= Beginning of Section =

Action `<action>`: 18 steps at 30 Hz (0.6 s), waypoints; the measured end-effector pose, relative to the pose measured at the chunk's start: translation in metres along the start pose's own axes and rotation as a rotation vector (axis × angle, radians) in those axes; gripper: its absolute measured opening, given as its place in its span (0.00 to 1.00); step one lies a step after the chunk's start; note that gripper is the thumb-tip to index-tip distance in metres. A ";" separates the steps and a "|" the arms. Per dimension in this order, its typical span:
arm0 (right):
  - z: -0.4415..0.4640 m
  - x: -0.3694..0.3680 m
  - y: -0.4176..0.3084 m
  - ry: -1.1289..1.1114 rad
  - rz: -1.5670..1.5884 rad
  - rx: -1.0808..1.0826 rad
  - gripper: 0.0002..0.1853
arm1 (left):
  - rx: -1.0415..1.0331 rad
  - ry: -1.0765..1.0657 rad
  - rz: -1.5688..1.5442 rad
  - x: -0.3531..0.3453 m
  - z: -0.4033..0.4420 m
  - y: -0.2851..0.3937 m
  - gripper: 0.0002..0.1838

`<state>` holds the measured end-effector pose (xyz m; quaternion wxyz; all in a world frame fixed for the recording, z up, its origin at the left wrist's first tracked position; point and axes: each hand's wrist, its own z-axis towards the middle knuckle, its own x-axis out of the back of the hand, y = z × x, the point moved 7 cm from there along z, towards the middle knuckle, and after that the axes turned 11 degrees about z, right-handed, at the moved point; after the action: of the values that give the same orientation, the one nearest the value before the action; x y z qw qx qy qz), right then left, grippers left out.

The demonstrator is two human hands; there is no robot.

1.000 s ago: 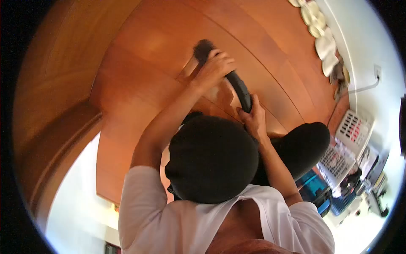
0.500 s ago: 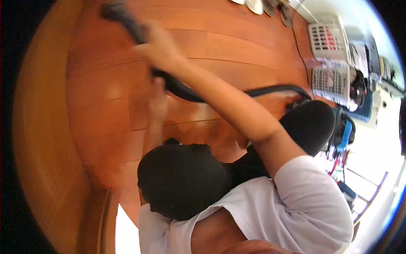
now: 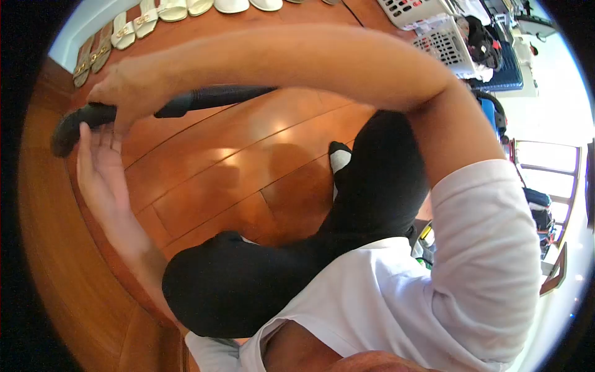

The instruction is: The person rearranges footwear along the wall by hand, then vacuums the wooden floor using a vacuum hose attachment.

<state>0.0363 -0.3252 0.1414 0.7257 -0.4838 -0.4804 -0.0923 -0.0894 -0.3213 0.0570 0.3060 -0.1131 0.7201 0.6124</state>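
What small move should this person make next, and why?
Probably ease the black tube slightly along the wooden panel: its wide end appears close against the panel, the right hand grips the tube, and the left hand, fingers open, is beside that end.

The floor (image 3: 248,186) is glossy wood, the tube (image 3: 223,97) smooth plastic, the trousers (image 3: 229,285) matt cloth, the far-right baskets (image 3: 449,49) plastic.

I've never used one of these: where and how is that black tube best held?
Probably around the black tube, just behind its rounded end, coming from above: its slim, long shape lets a palm span it, as the right hand does.
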 end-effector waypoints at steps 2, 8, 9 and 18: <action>-0.044 0.045 -0.012 0.172 -0.164 0.236 0.29 | 0.087 0.038 -0.047 -0.021 0.022 0.006 0.21; -0.174 0.112 0.086 0.146 0.039 -0.110 0.26 | 0.121 -0.257 0.004 -0.042 0.105 0.059 0.27; -0.210 0.132 0.084 0.250 0.020 -0.117 0.26 | 0.108 -0.263 0.075 -0.045 0.123 0.064 0.30; -0.283 0.204 0.136 0.582 0.446 -0.320 0.22 | -0.207 -0.576 0.289 -0.301 0.190 0.082 0.12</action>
<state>0.3963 -0.4115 0.1980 0.7491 -0.6368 -0.1177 -0.1392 0.1607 -0.1862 0.2860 0.3938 0.1373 0.5467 0.7261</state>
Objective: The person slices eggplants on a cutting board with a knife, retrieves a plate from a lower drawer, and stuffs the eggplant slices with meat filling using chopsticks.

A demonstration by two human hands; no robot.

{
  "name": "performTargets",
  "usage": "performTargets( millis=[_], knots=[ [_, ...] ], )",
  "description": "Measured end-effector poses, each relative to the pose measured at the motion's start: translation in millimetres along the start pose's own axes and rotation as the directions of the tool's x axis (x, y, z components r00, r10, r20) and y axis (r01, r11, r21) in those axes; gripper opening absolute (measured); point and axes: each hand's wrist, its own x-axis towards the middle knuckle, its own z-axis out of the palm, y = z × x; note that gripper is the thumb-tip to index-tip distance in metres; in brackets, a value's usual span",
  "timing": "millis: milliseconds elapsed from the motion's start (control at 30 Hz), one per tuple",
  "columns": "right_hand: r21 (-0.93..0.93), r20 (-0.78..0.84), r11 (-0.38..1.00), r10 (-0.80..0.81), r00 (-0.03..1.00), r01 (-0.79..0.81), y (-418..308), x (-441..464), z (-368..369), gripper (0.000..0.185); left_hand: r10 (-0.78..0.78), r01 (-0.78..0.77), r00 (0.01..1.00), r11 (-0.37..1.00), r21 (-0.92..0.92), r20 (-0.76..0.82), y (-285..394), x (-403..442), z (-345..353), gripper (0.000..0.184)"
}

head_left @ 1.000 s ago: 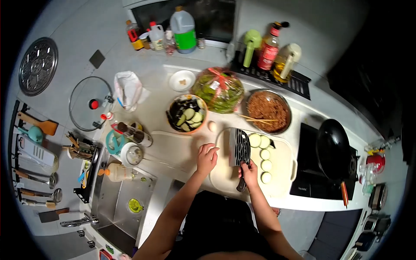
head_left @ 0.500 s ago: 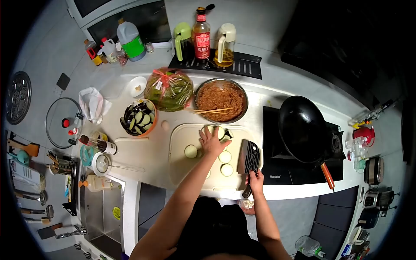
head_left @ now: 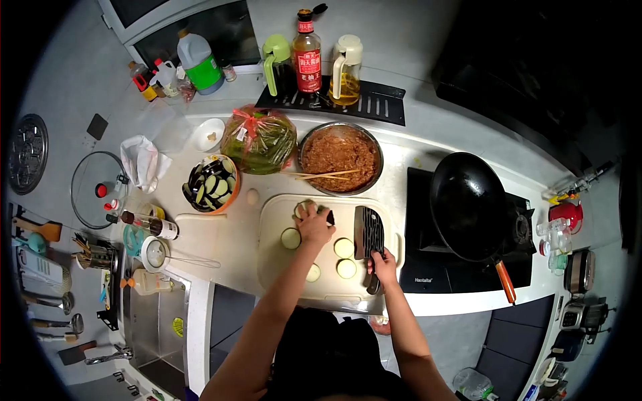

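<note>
My right hand (head_left: pixel 383 264) grips the handle of a cleaver (head_left: pixel 369 230), its broad dark patterned blade lying over the right part of a cream cutting board (head_left: pixel 273 267). On the upper middle of that board, my left hand (head_left: pixel 315 224) is curled over eggplant slices (head_left: pixel 303 206); pale cut faces and dark skin show around the fingers, which partly hide them. Between the hands lie two round eggplant slices (head_left: pixel 344 248). Another eggplant round (head_left: pixel 291 238) sits left of my left hand, and one more lies below, partly hidden by my forearm.
Behind the board stand a bowl of minced meat (head_left: pixel 341 157) with chopsticks (head_left: pixel 328 175) across it and a bag of green vegetables (head_left: pixel 261 142). A bowl of cut eggplant (head_left: pixel 212 184) and an egg (head_left: pixel 252 196) are to the left. A wok (head_left: pixel 468 207) rests on the stove at right.
My left hand has moved left across the board with eggplant slices under its fingers. My right hand has shifted the cleaver slightly left and up.
</note>
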Motion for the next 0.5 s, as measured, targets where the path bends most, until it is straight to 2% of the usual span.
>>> performTargets(
  millis=[133, 167, 300, 400, 433, 500],
  knots=[
    [0.015, -0.009, 0.999, -0.030, 1.000, 0.030, 1.8, 2.9, 3.1, 0.007, 0.021, -0.024, 0.999, 0.996, -0.081, -0.029, -46.8, -10.1, -9.2, 0.053],
    [0.021, -0.015, 1.000, -0.015, 1.000, 0.016, -0.4, 0.6, 1.6, 0.007, 0.067, -0.075, 0.995, 0.990, -0.119, -0.074, -60.3, -10.3, -3.3, 0.054],
    [0.049, -0.026, 0.999, 0.023, 0.999, -0.022, 2.5, -11.3, -13.3, 0.007, 0.169, -0.179, 0.982, 0.976, -0.126, -0.083, -82.4, -19.4, -4.6, 0.056],
    [0.031, -0.014, 0.999, 0.022, 1.000, -0.021, 16.1, -23.4, -31.8, 0.006, 0.179, -0.207, 0.952, 0.974, -0.090, -0.248, -72.7, -32.5, -10.4, 0.056],
    [0.014, -0.009, 0.999, 0.030, 1.000, -0.030, 18.5, -28.8, -36.0, 0.006, 0.212, -0.255, 0.917, 0.963, -0.086, -0.339, -67.1, -40.1, -13.2, 0.055],
    [0.024, 0.008, 0.999, 0.043, 0.999, -0.043, 22.9, -39.0, -41.7, 0.007, 0.347, -0.412, 0.861, 0.904, -0.111, -0.371, -52.7, -61.5, -20.0, 0.056]
  ],
)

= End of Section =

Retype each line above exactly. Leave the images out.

Action `<action>`: 18 steps at 30 Hz (0.6 s), waypoints; the measured end-effector pose, relative to the pose measured at the chunk's start: translation in metres along the start pose's own axes and rotation as a rotation vector (axis × angle, radians) in those axes; gripper: its absolute measured opening, given as its place in its span (0.00 to 1.00); step one lies a step after the chunk's start; note that gripper is the thumb-tip to index-tip distance in metres. A ";" separates the steps and a "|" the arms. Per dimension in this order, its typical span:
arm0 (right):
  - z: -0.4415..0.4640 m
  - x: -0.3694..0.3680 m
  - y: -0.4176..0.3084 m
  - ry: -1.1289..1.1114 rad
  - rz: -1.5670..1.5884 rad
  - rx: -1.0808..1.0826 rad
  - gripper: 0.0002..0.1853
arm1 (left):
  - rx: -1.0415..1.0331 rad
  - ry: -1.0765..1.0657 rad
  - rz: -1.5688..1.5442 rad
  - x: -0.3531..0.3453 m
  - z: -0.4033..0.4420 m
  - y: -0.2851..0.3937 m
  - gripper: 0.0002..0.1838

`<state>` holds the measured end-effector pose (xyz m; quaternion wxyz; all in a world frame fixed for the recording, z up, its origin at the left wrist's first tracked position; point and axes: each hand's wrist, its own z-axis towards the middle knuckle, its own x-axis out of the back of the hand, y = z × x, the point moved 7 cm from there along z, towards the middle knuckle, and after that the axes turned 11 degrees about z, right-handed, at the moved point; after the action: of the values that give the same orientation, the one nearest the value before the action; x y z qw qx qy qz), right then left, grippers left out.

The demonstrator is two human hands; there is no robot.

1.000 s ago: 
0.500 s ago: 
now: 

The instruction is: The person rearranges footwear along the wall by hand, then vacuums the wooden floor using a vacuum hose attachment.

<state>0.0363 -0.3252 0.1414 0.7257 -0.4838 -0.4804 -0.0923 -0.0894 -0.3213 0.0570 0.3060 -0.1131 0.7201 0.6124</state>
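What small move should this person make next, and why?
Probably ease the black tube slightly along the wooden panel: its wide end appears close against the panel, the right hand grips the tube, and the left hand, fingers open, is beside that end.

The floor (image 3: 248,186) is glossy wood, the tube (image 3: 223,97) smooth plastic, the trousers (image 3: 229,285) matt cloth, the far-right baskets (image 3: 449,49) plastic.

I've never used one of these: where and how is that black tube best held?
Probably around the black tube, just behind its rounded end, coming from above: its slim, long shape lets a palm span it, as the right hand does.
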 end-effector waypoints at steps 2, 8, 9 and 18: <action>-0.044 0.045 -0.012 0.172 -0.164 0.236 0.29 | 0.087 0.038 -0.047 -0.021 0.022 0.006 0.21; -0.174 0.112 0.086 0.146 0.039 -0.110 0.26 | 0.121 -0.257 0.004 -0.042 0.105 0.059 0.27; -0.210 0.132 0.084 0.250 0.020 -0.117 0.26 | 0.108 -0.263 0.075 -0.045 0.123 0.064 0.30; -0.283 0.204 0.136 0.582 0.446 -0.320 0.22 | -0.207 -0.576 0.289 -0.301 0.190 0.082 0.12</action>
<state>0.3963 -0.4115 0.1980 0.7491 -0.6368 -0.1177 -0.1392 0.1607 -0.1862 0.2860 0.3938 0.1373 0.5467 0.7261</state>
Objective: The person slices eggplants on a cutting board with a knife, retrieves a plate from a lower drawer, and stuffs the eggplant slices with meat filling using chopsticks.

A demonstration by two human hands; no robot.

{
  "name": "performTargets",
  "usage": "performTargets( millis=[_], knots=[ [_, ...] ], )",
  "description": "Measured end-effector poses, each relative to the pose measured at the motion's start: translation in millimetres along the start pose's own axes and rotation as the directions of the tool's x axis (x, y, z components r00, r10, r20) and y axis (r01, r11, r21) in those axes; gripper opening absolute (measured); point and axes: each hand's wrist, its own x-axis towards the middle knuckle, its own z-axis out of the palm, y = z × x; note that gripper is the thumb-tip to index-tip distance in metres; in brackets, a value's usual span",
  "timing": "millis: milliseconds elapsed from the motion's start (control at 30 Hz), one per tuple",
  "columns": "right_hand: r21 (-0.93..0.93), r20 (-0.78..0.84), r11 (-0.38..1.00), r10 (-0.80..0.81), r00 (-0.03..1.00), r01 (-0.79..0.81), y (-418..308), x (-441..464), z (-368..369), gripper (0.000..0.185); left_hand: r10 (-0.78..0.78), r01 (-0.78..0.77), r00 (0.01..1.00), r11 (-0.37..1.00), r21 (-0.92..0.92), r20 (-0.76..0.82), y (-285..394), x (-403..442), z (-345..353), gripper (0.000..0.184)"
}

head_left @ 1.000 s ago: 
head_left @ 0.500 s ago: 
head_left @ now: 

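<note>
My right hand (head_left: pixel 383 264) grips the handle of a cleaver (head_left: pixel 369 230), its broad dark patterned blade lying over the right part of a cream cutting board (head_left: pixel 273 267). On the upper middle of that board, my left hand (head_left: pixel 315 224) is curled over eggplant slices (head_left: pixel 303 206); pale cut faces and dark skin show around the fingers, which partly hide them. Between the hands lie two round eggplant slices (head_left: pixel 344 248). Another eggplant round (head_left: pixel 291 238) sits left of my left hand, and one more lies below, partly hidden by my forearm.
Behind the board stand a bowl of minced meat (head_left: pixel 341 157) with chopsticks (head_left: pixel 328 175) across it and a bag of green vegetables (head_left: pixel 261 142). A bowl of cut eggplant (head_left: pixel 212 184) and an egg (head_left: pixel 252 196) are to the left. A wok (head_left: pixel 468 207) rests on the stove at right.
My left hand has moved left across the board with eggplant slices under its fingers. My right hand has shifted the cleaver slightly left and up.
</note>
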Motion for the next 0.5 s, as measured, targets where the path bends most, until it is straight to 2% of the usual span.
>>> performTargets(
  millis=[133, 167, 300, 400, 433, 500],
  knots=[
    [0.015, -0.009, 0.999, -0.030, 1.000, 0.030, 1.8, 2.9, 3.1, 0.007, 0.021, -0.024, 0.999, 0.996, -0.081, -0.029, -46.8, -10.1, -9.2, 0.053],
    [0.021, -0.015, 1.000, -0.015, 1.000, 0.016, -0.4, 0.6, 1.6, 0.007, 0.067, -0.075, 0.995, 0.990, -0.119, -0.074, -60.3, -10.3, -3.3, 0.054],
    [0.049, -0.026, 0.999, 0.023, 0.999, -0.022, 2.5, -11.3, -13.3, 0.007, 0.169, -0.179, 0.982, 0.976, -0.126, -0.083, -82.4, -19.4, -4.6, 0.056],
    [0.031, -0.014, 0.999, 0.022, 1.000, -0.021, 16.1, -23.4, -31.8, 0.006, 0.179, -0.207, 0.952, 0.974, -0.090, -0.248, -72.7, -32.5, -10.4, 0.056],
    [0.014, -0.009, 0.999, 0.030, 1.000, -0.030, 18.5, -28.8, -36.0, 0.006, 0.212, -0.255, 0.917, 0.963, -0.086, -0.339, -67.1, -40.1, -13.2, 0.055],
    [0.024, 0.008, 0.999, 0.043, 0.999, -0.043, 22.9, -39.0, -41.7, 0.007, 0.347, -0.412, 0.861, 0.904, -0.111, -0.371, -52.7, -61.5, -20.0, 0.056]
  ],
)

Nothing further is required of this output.